**Description of the task**
How many lines in the records below include "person"? Answer with the number only.

**Records provided**

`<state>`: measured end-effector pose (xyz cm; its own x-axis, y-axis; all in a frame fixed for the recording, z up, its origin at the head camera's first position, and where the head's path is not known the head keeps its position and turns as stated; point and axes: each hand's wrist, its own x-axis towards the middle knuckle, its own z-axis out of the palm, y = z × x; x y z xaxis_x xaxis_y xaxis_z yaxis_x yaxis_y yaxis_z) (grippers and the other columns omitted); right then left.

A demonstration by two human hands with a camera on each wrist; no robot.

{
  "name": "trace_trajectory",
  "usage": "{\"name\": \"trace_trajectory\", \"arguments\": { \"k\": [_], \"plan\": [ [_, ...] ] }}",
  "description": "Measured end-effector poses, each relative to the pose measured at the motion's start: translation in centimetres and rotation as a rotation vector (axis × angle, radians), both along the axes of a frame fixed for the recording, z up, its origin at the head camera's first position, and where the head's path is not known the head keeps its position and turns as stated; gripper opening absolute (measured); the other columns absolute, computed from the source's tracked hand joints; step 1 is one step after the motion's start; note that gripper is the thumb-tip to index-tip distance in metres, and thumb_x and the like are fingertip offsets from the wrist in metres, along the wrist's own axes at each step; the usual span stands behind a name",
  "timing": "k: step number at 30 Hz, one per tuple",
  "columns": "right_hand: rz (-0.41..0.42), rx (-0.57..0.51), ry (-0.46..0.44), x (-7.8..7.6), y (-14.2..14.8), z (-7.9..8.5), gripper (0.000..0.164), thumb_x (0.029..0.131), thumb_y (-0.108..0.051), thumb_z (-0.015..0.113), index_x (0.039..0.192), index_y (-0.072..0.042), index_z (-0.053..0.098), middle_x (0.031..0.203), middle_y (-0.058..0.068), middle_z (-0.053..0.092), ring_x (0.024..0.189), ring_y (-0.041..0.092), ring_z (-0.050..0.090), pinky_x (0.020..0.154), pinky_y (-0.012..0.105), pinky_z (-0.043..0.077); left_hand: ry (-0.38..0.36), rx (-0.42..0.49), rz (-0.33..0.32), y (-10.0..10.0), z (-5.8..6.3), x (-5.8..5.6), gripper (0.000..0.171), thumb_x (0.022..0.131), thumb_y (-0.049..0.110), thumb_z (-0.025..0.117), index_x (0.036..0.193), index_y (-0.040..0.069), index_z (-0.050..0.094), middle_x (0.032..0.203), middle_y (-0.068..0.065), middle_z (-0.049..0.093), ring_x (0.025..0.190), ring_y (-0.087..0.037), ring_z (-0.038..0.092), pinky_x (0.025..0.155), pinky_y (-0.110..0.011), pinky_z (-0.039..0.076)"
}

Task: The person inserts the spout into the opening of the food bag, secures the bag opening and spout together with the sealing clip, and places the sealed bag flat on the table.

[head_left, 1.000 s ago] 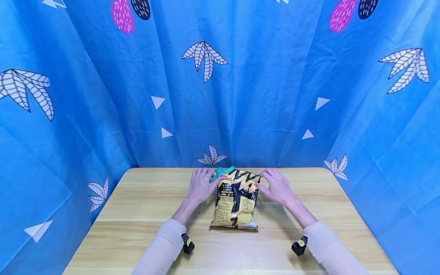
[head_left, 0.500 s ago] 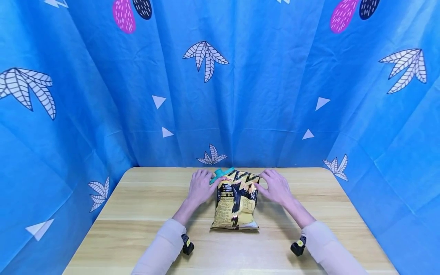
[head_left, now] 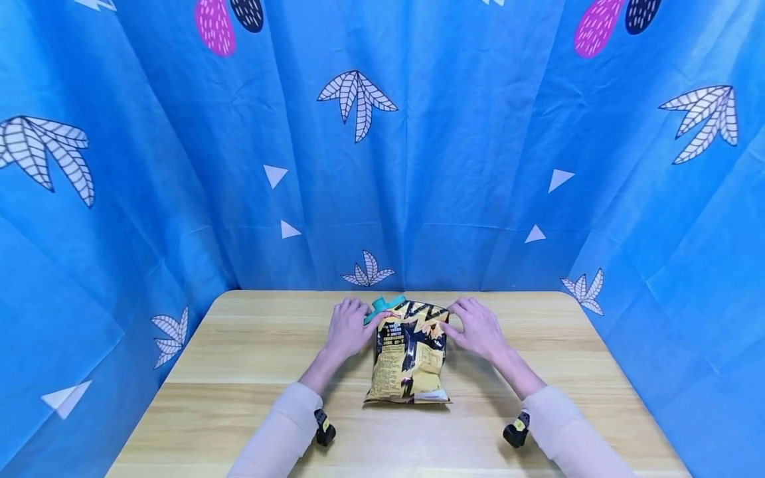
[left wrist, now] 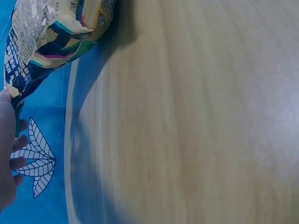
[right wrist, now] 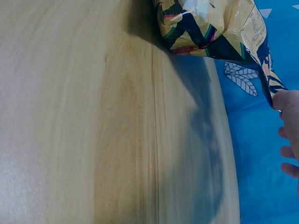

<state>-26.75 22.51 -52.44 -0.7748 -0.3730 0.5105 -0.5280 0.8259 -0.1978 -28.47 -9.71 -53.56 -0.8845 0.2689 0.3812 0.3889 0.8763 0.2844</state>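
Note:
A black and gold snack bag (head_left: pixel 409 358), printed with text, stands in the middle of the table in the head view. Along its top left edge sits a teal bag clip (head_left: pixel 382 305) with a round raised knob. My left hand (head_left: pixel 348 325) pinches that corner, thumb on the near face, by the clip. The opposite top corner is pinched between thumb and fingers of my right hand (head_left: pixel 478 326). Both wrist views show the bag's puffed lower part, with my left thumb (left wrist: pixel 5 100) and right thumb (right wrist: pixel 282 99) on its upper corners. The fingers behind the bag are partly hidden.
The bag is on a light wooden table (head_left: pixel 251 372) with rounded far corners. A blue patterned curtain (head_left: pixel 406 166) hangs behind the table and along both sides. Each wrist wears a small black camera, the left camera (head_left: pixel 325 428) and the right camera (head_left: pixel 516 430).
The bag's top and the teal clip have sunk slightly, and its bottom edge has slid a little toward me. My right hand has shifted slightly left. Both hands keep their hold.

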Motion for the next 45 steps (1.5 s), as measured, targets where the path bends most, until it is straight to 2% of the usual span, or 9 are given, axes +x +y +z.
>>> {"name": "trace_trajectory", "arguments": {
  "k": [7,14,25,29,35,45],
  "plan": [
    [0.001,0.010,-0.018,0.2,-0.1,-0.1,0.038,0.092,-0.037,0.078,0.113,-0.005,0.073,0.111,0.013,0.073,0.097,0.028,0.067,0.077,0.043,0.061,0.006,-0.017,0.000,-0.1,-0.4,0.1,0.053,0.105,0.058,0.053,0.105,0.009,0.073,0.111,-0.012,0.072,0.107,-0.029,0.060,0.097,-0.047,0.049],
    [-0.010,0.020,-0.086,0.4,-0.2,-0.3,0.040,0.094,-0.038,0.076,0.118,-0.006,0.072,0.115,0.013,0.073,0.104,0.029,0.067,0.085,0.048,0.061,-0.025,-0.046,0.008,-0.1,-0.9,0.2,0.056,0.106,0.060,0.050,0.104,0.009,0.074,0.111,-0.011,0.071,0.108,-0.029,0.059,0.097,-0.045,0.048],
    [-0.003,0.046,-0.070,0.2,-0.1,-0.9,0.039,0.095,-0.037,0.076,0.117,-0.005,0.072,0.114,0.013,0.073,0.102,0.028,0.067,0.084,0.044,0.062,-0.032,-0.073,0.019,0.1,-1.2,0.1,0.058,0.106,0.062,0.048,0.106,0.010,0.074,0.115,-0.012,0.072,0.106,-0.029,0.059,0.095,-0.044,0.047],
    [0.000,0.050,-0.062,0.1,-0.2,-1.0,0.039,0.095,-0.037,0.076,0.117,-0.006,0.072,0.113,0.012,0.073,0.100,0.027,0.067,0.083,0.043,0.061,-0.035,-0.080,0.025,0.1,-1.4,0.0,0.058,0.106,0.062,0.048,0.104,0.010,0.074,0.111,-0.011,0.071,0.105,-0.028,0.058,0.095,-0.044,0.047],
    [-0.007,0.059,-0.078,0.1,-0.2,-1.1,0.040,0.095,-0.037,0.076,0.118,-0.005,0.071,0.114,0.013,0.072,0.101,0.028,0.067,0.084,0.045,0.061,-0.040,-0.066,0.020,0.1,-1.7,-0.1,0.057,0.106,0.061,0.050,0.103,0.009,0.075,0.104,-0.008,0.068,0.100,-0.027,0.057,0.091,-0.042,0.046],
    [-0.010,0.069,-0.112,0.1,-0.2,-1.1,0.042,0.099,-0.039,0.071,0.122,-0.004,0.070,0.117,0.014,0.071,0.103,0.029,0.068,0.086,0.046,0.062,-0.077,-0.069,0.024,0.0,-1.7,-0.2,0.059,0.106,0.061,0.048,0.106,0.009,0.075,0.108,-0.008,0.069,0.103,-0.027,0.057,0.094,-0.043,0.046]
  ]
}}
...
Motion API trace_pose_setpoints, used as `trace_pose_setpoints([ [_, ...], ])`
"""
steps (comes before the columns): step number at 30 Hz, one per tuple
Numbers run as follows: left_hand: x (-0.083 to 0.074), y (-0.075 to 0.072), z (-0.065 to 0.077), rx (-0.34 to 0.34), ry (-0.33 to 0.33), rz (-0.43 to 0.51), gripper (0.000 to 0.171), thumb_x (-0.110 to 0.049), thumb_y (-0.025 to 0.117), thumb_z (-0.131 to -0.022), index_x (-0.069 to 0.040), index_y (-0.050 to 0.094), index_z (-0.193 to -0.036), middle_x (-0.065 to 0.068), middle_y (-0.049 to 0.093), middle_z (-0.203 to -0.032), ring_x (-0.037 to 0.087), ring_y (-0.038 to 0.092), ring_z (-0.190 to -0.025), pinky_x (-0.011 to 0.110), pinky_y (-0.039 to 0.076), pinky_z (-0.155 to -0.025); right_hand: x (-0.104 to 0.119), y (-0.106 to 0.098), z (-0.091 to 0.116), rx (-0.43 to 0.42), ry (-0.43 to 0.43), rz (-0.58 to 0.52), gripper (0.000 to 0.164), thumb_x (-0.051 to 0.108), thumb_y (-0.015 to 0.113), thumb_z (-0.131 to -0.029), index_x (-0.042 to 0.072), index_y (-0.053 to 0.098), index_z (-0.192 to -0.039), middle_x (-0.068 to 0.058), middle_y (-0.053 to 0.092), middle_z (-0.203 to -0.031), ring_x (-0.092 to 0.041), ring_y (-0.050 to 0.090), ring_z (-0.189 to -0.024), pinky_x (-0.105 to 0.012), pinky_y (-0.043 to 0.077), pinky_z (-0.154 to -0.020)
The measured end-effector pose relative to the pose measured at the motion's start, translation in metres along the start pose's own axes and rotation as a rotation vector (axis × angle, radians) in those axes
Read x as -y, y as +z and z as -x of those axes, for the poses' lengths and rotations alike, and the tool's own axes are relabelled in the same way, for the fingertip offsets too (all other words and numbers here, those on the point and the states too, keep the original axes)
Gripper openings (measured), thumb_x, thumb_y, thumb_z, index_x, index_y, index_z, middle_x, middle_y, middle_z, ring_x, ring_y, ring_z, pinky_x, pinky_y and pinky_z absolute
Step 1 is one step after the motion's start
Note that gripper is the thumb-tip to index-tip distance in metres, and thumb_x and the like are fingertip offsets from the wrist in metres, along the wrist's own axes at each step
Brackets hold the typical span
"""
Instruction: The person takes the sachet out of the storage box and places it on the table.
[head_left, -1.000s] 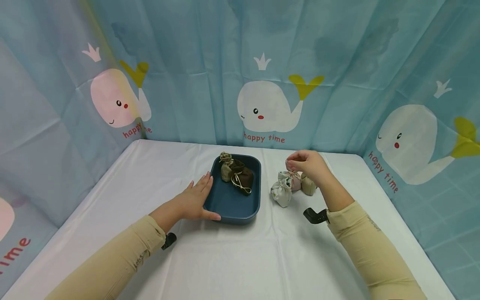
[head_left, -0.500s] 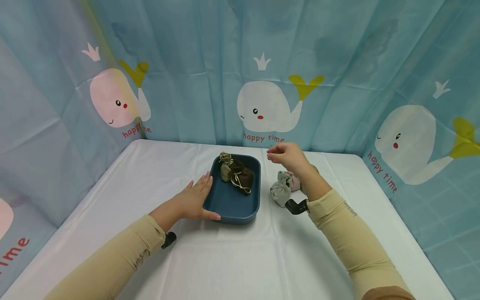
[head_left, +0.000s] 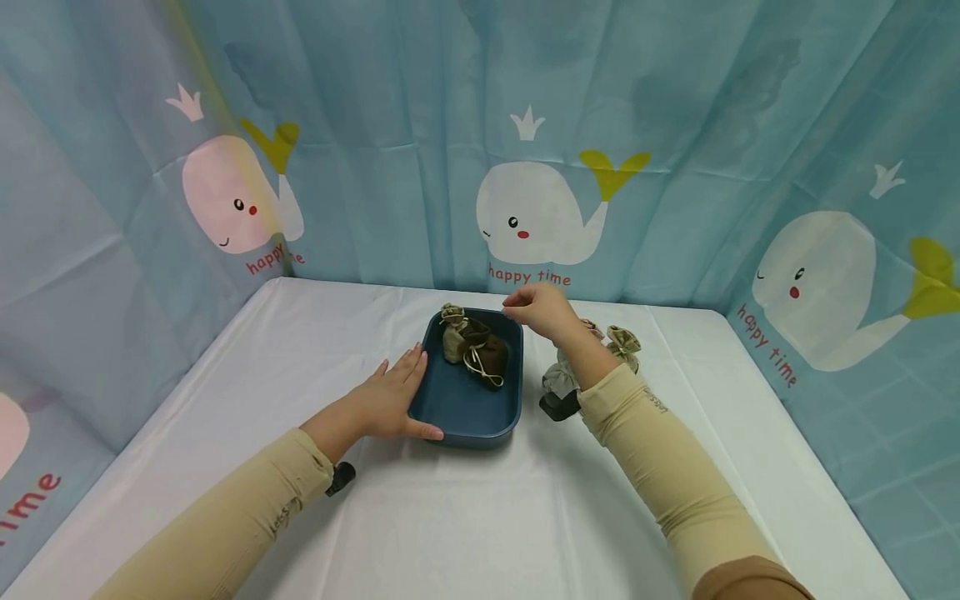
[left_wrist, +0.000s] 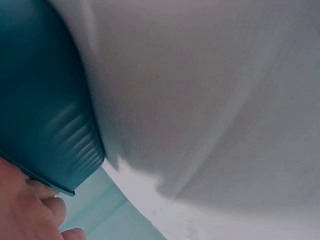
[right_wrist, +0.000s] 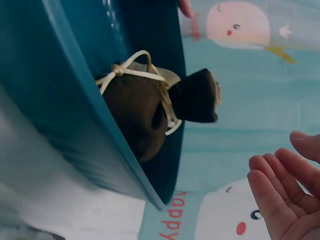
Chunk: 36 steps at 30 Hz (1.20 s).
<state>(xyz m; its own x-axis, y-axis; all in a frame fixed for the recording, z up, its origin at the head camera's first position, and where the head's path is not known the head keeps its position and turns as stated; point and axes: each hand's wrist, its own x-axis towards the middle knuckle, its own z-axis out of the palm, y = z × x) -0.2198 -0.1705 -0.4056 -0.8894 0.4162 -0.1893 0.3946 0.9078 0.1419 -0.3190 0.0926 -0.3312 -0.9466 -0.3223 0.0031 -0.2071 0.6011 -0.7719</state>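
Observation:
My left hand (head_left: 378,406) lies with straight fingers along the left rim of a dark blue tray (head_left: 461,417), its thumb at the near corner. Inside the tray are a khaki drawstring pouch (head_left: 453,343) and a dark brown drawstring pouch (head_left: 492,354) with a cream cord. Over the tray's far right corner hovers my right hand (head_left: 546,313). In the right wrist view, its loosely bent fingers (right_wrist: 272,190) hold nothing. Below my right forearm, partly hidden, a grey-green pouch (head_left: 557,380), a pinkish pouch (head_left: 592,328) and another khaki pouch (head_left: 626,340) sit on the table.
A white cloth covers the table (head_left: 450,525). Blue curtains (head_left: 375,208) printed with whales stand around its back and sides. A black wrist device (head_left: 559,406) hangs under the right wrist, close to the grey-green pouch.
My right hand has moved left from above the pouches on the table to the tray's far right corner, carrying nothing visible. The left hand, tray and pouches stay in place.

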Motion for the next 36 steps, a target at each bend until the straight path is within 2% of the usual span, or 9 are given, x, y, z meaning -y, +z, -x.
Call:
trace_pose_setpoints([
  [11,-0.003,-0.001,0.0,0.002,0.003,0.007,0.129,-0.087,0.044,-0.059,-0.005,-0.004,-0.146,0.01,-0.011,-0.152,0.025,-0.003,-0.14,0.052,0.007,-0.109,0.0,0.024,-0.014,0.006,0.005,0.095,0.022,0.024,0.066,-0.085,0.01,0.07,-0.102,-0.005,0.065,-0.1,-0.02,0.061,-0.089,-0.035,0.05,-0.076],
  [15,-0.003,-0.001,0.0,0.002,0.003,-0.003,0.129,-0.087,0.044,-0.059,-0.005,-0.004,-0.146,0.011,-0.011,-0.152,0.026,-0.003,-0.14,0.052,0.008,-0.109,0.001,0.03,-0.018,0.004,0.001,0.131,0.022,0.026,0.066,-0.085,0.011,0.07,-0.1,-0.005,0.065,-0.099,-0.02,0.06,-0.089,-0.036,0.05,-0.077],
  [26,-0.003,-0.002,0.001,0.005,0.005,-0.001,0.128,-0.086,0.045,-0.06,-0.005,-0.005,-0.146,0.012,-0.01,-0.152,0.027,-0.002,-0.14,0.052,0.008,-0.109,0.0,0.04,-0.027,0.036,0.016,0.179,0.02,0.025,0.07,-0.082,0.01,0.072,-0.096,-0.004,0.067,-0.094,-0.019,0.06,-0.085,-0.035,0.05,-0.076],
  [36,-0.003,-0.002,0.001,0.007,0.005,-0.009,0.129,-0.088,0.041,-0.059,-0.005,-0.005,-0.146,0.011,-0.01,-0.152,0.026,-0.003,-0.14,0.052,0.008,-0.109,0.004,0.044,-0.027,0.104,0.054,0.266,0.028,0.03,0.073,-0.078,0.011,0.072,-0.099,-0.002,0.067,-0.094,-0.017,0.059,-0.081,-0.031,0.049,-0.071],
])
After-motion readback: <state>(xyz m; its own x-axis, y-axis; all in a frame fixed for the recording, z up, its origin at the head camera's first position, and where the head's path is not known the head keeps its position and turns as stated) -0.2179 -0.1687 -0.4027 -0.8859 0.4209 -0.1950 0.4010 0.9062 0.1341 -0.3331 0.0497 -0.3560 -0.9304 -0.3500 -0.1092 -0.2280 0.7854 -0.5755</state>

**Answer box**
2